NVIDIA Kepler speculation thread

Look at the die shot. It matches with 4 schedulers as well.


Instruction issue is done at the scheduler/dispatcher level. There's no requirement that all four schedulers dual-issue to the SIMDs every clock for the arch to be considered dual-issue. There can be SFU, L/S ops intermixed there too.
Dual issue means executing 2x more instructions. SFU/L/s ops, in all probability cannot be issued on top of 192 ALUs present. If single issue feeds 128 ALUs, then what is 192 ALUs?
 
Dual issue means executing 2x more instructions. SFU/L/s ops, in all probability cannot be issued on top of 192 ALUs present. If single issue feeds 128 ALUs, then what is 192 ALUs?

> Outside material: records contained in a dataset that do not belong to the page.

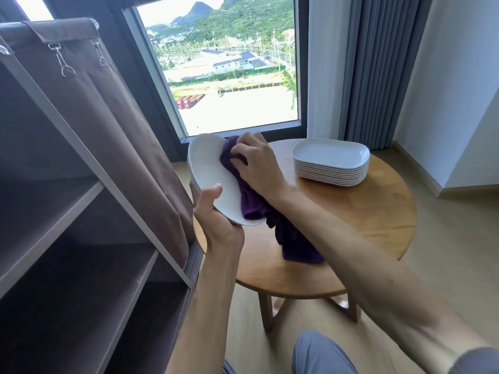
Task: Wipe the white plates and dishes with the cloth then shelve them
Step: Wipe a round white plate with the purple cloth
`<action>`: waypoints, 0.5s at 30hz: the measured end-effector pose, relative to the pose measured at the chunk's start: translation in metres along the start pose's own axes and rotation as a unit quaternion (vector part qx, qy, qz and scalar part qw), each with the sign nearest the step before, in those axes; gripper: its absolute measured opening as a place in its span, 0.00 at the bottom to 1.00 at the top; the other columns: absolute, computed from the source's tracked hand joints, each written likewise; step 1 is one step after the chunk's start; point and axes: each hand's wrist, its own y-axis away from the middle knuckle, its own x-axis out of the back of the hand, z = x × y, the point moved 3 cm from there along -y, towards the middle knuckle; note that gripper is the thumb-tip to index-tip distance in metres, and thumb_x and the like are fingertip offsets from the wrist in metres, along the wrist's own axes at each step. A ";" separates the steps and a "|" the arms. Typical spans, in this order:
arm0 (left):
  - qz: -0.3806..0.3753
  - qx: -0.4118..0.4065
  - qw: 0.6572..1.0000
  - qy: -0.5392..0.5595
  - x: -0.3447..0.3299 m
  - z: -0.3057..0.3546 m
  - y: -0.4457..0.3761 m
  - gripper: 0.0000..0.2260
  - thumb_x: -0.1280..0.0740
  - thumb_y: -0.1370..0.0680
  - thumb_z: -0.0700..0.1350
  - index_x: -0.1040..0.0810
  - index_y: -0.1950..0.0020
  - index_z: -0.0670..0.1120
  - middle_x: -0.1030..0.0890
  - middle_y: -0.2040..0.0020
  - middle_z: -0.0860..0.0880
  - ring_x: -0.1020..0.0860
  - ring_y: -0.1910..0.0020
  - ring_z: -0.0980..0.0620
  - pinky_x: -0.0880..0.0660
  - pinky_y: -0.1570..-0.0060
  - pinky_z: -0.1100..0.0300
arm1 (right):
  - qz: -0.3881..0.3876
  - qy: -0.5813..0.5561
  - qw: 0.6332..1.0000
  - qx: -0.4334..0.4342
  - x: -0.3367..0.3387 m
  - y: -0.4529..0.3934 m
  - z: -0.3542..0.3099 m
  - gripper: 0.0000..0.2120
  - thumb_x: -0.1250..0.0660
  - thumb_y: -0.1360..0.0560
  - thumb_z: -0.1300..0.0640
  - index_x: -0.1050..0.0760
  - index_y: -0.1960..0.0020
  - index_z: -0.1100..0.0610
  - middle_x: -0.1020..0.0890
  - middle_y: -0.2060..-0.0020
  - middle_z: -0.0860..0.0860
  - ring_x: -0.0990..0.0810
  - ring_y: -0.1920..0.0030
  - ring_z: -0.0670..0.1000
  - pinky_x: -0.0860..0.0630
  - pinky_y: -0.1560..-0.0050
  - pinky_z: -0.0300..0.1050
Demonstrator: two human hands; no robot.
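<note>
A tall brown fabric-covered shelf unit [81, 211] fills the left side, its cover drawn back and its shelves bare as far as can be seen. Beside it stands a round wooden table [351, 238] on pale flooring, below a window [229, 63] with grey curtains [378, 63] to its right. On the far side of the table sits a stack of white plates [330, 163], apparently waiting to be wiped.

The wiping step is in hand. The left hand [216, 214] grips a white dish [210, 171] by its lower rim, thumb on the inner face and fingers curled underneath, holding it tilted above the table's near-left edge. The right hand [253, 163] clutches a purple cloth [259, 209] and presses it against the dish's inner face; the cloth's loose end hangs down to the tabletop.

The next move is likely to finish the face, perhaps turn the dish for its back, then carry it left onto a shelf, which calls for a firm one-handed hold.
</note>
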 end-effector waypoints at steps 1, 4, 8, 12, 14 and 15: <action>0.004 -0.009 1.000 -0.007 0.002 -0.001 -0.002 0.40 0.30 0.39 0.46 0.29 0.27 0.37 0.22 0.38 0.33 0.22 0.42 0.37 0.24 0.42 0.43 | 0.006 0.005 1.000 0.006 0.001 0.006 0.004 0.03 0.29 0.27 0.67 0.16 0.56 0.66 0.17 0.53 0.58 0.23 0.48 0.61 0.26 0.46 0.51; 0.018 -0.035 0.999 -0.023 0.004 -0.006 -0.004 0.40 0.30 0.39 0.47 0.29 0.27 0.37 0.22 0.39 0.34 0.22 0.41 0.33 0.24 0.42 0.39 | -0.010 -0.006 1.000 -0.026 0.002 0.023 0.011 0.05 0.29 0.28 0.67 0.14 0.56 0.63 0.15 0.54 0.56 0.21 0.50 0.60 0.26 0.49 0.50; 0.019 -0.103 0.992 -0.069 0.008 -0.016 -0.015 0.39 0.31 0.38 0.46 0.30 0.26 0.41 0.27 0.33 0.32 0.26 0.34 0.30 0.25 0.39 0.34 | -0.151 -0.015 0.983 -0.105 0.000 0.045 0.013 0.08 0.28 0.31 0.60 0.12 0.55 0.53 0.14 0.58 0.50 0.19 0.54 0.55 0.23 0.50 0.49; 0.047 -0.082 0.993 -0.075 0.016 -0.028 -0.026 0.39 0.31 0.37 0.49 0.30 0.25 0.43 0.27 0.30 0.35 0.27 0.31 0.33 0.27 0.32 0.33 | -0.250 -0.206 0.931 -0.169 0.005 0.054 0.008 0.06 0.26 0.31 0.61 0.13 0.60 0.51 0.16 0.69 0.42 0.21 0.65 0.39 0.26 0.59 0.34; 0.058 -0.022 0.998 -0.014 0.015 -0.032 -0.030 0.40 0.31 0.37 0.48 0.30 0.25 0.40 0.24 0.32 0.35 0.24 0.34 0.34 0.29 0.29 0.37 | -0.236 -0.336 0.891 -0.193 0.006 0.058 0.002 0.07 0.27 0.29 0.63 0.14 0.60 0.52 0.15 0.67 0.46 0.21 0.64 0.42 0.26 0.59 0.36; 0.064 -0.008 0.998 0.011 0.013 -0.032 -0.028 0.39 0.31 0.36 0.47 0.29 0.26 0.37 0.23 0.37 0.36 0.23 0.38 0.35 0.27 0.32 0.39 | -0.216 -0.383 0.877 -0.194 0.005 0.060 -0.002 0.07 0.27 0.28 0.63 0.14 0.60 0.52 0.15 0.65 0.48 0.20 0.63 0.44 0.25 0.59 0.37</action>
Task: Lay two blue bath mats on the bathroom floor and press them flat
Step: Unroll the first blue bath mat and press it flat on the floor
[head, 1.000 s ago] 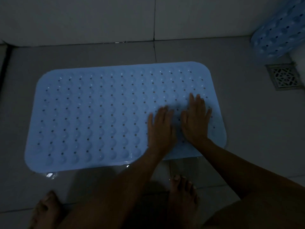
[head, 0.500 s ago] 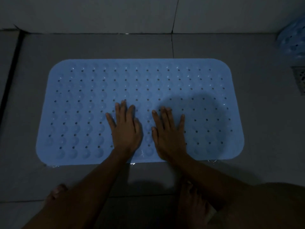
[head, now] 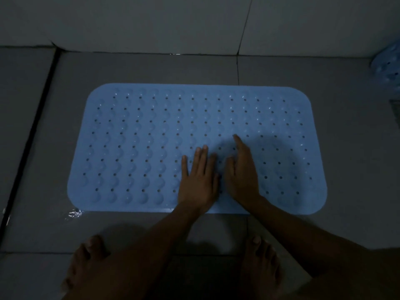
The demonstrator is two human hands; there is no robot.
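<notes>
Mat (head: 151,137) lies flat on floor (head: 281,70), near the wall. Left hand (head: 198,182) presses it, fingers straight. Right hand (head: 241,169) beside it, fingers extended. Second mat (head: 387,66) at right edge.

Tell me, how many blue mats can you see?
2. One blue mat lies flat on the floor, under both hands. The second mat is bunched up at the far right edge, mostly cut off, so more may be hidden.
</notes>
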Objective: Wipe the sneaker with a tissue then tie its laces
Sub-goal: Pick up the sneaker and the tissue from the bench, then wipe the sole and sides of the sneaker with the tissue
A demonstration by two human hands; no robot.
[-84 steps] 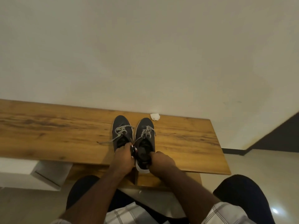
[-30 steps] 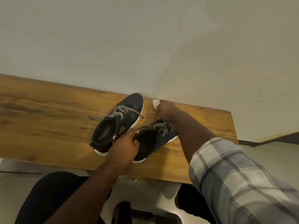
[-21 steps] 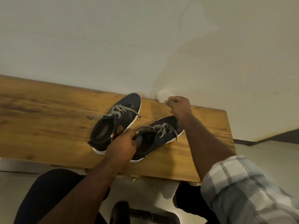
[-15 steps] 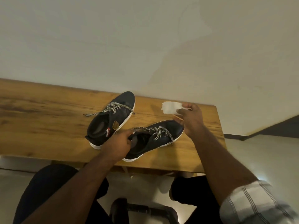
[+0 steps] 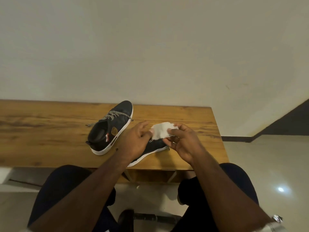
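Tissue [image 5: 161,132] pinched by both hands | left hand [image 5: 136,141], right hand [image 5: 183,142] hide near sneaker [image 5: 153,147] | second sneaker [image 5: 111,127] beside

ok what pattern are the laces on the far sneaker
Black-and-white checked laces, clearest in the head view.

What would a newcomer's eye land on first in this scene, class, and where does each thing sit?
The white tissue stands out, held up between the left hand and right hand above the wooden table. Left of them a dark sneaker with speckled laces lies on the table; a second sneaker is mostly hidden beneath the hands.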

I'm not sure what you're asking. The number of ALUs alone doesn't dictate the maximum number of instructions issued per clock. Each of the four schedulers can issue 2 instructions per clock for a total of 64 across the chip. Granted it can't do this on every cycle because some execution units can't accept a new instruction every clock (SFU, L/S) and there aren't enough SIMDs to go around. There might not be enough instructions to go around either.
 
I'm starting to wonder if there is a "big kepler" for the desktop or if this is just a tesla/compute oriented modification of current kepler. With 680 at $500 is not like they can really charge more for a single GPU card... Would they even bother making a bigger GPU for a card that might sell 100k units or less? I suspect a 690 dual card is the new planned high end and GK110 is a tesla specific part.
 
I'm starting to wonder if there is a "big kepler" for the desktop or if this is just a tesla/compute oriented modification of current kepler. With 680 at $500 is not like they can really charge more for a single GPU card... Would they even bother making a bigger GPU for a card that might sell 100k units or less? I suspect a 690 dual card is the new planned high end and GK110 is a tesla specific part.

Selling products for more than $500 has never been a problem for them in the past. And it's possible that the 680 won't be positioned where it is now when GK110 is ready.
 
I'm starting to wonder if there is a "big kepler" for the desktop or if this is just a tesla/compute oriented modification of current kepler. With 680 at $500 is not like they can really charge more for a single GPU card... Would they even bother making a bigger GPU for a card that might sell 100k units or less? I suspect a 690 dual card is the new planned high end and GK110 is a tesla specific part.
Current prices will come down as the manufacturing process matures.
No matter how good the 680 is, the market for it will be limited so long as the price remains at US$500.
It is better for Nvidia if they can sell 200,000 GK104s at an average of $350 each rather than 40,000 GK104s at $500 each (using completely hypothetical numbers).
 
Current prices will come down as the manufacturing process matures.
No matter how good the 680 is, the market for it will be limited so long as the price remains at US$500.
It is better for Nvidia if they can sell 200,000 GK104s at an average of $350 each rather than 40,000 GK104s at $500 each (using completely hypothetical numbers).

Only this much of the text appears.